In another study including 29 plant species, Cytisus striatus showed potential potentiating activity of macrolide antibiotics. NMR-based metabolomics investigation was done to further analyze the chemicals that potentially function as antibiotic potentiators and isoflavonoids present in Cytisus striatus was found to enhance the antimicrobial effects of erythromycin against MRSA strains. The 22 isoflavonoids identified were evaluated for their potential as antibiotic adjuvants using the structure-activity relationship (SAR) out of which Genistein (Figure 3: 4a), Biochanin A (Figure 3: 4b), and Tectorigenin (Figure 3: 4c) was identified to potentiate erythromycin activity by reducing MIC by 2-to 8-fold against MRSA strains. This research indicates a clear synergy between isoflavonoids and erythromycin, indicating their considerable capacity for being used in the treatment of antibiotic-resistant bacterial infections like MRSA, however, the mechanistic approach is lacking [47].
A study examined the potentiation ability of a wide variety of small molecules from the library based on nitrogen-dense marine alkaloid scaffolds combined with macrolide antibiotics azithromycin, erythromycin, and clarithromycin against A. baumannii AB5075 isolate. The research led to the discovery of two compounds of marine alkaloid scaffolds, (Fig. 5a and 5b), that had previously shown potentiation of β-lactam antibiotics against drug-resistant A. baumannii and P. aeruginosa (Figure 3). The MIC of most of the macrolide antibiotics in combination with these compounds individually were found to be drastically reduced. The MIC of erythromycin reduced from 32μg/mL to 4μg/mL, the effective concentration of azithromycin reduced from 64μg/mL to 8μg/mL, and clarithromycin from 32 to 0.25μg/mL. The efficiency of this potentiation strategy for boosting clarithromycin activity has also been investigated in vivo using an A. baumannii 5 infection model of Galleria mellonella and a high survival rate of the host was observed after a single dosage of compound 5a and clarithromycin combination. On analyzing the mode of action, it was identified that the compounds 5a and 5b do not disrupt efflux pumps or increase cell membrane permeability by physical disruption, instead, they affect LPS production and its structure by reducing the hydroxylation of C14 and promote lipid A palmitoylation at Cl6 according to GC analysis, further examination of the LPS composition by gel electrophoresis reveals a structural change in the LPS treated by 5a [48].

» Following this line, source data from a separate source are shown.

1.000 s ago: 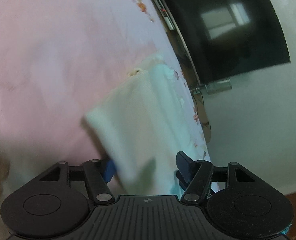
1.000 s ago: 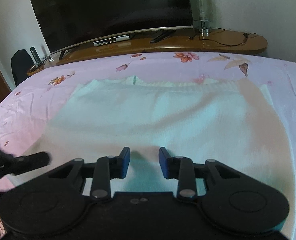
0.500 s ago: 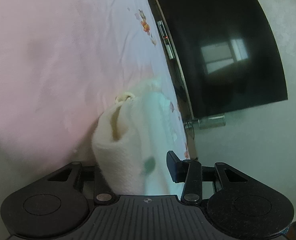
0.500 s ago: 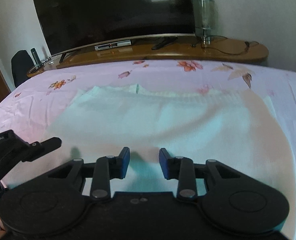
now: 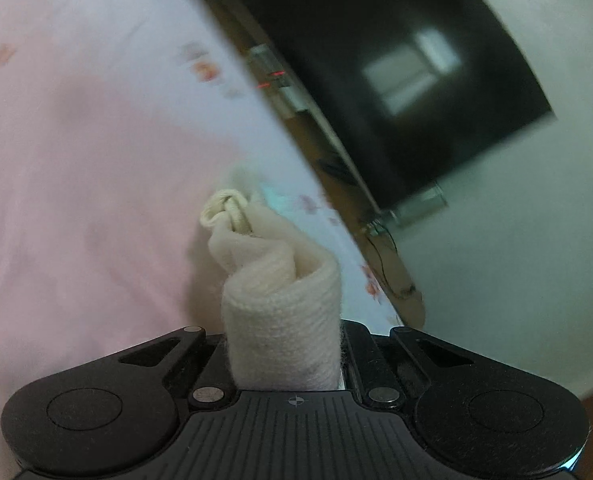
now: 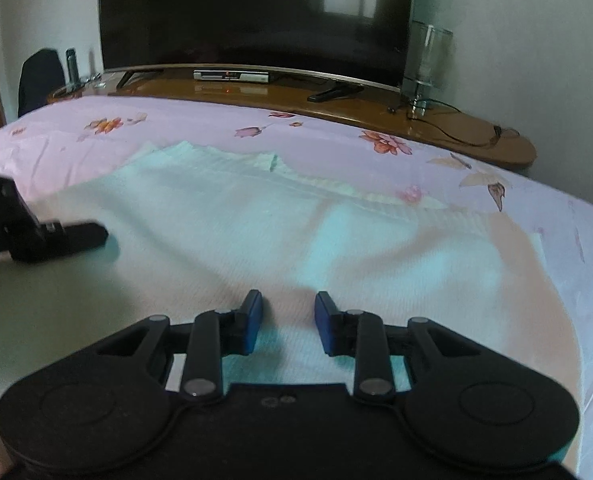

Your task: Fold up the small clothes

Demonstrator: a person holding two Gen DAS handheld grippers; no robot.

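Note:
A cream knit garment lies spread flat on the pink floral bedsheet. My left gripper is shut on a bunched corner of the garment, lifted off the bed; the cloth hides its fingertips. It also shows at the left edge of the right wrist view, over the garment's left side. My right gripper is open, its blue-padded fingers just above the garment's near edge, holding nothing.
A wooden TV bench runs along the bed's far side with a large dark TV, a set-top box, a remote, a glass vase and cables. A dark chair stands far left.
My left gripper closed on the garment's corner and lifted it, bunching the cloth, moving in over the garment. My right gripper stayed open, and its view turned slightly.

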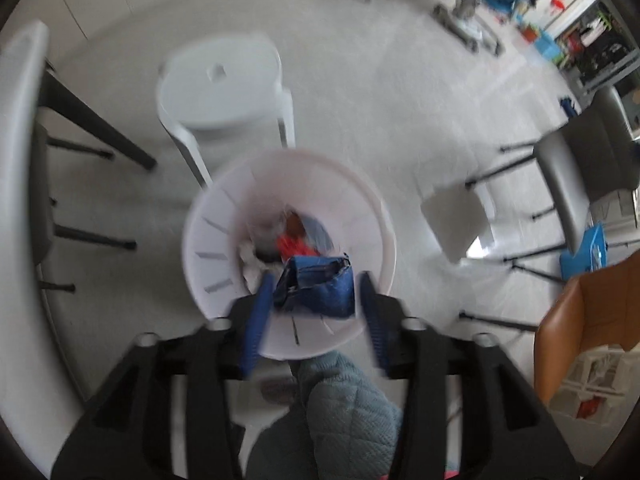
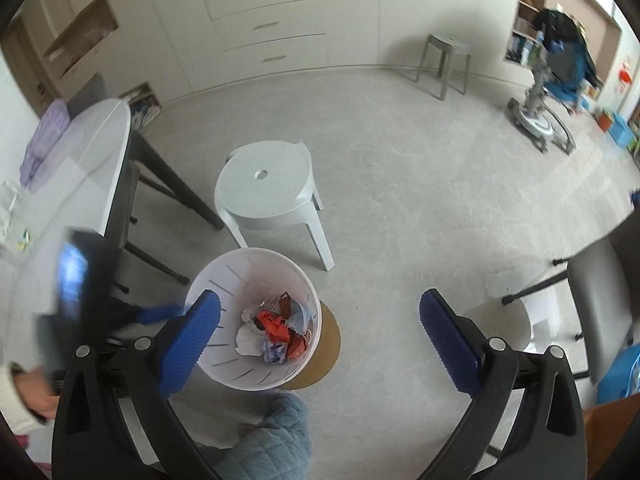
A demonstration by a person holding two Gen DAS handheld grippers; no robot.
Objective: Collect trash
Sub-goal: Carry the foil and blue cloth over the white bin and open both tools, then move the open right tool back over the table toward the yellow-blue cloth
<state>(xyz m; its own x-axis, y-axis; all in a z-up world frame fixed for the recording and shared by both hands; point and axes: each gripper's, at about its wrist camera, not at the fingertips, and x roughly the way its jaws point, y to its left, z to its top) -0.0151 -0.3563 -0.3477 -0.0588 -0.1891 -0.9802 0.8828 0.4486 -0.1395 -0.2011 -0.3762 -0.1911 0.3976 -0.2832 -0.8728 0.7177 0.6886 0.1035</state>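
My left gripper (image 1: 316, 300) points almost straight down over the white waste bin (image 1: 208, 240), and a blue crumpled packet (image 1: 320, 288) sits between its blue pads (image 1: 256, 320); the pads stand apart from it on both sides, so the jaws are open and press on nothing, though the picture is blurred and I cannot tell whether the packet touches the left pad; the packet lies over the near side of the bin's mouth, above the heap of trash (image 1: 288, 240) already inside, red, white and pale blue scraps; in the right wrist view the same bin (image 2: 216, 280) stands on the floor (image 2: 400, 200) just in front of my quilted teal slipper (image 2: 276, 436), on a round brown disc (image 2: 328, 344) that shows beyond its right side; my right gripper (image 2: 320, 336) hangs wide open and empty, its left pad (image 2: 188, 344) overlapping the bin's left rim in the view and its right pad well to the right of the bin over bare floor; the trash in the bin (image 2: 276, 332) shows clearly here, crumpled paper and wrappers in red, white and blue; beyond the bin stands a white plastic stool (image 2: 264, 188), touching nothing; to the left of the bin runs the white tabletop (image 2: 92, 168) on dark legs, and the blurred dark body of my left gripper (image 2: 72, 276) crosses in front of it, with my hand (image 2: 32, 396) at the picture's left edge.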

Structure-activity relationship (SAR) analysis on the structural alterations produced by the compounds 5a and 5b to improve the activity of macrolide antibiotics was also conducted to establish the target for these molecules. Further modifications to the core phenyl ring of the compounds resulted in the augmentation of its potentiation activity of clarithromycin by 64- and 32-fold against the A. baumannii isolate AB5075. The minimum concentration of the lead compounds for its activity was only 10 and 7.5μM, respectively, while the required concentration of the original lead compounds was 30μM. Further modification of the amide linker of the compounds resulted in the development of two new adjuvants consisting of urea that inhibited resistance to clarithromycin at 7.5μM concentration in AB5075. The MIC of clarithromycin was reduced 64- and 128-fold [49]. The general mechanism of macrolide potentiators is diagrammatically represented in Figure 4.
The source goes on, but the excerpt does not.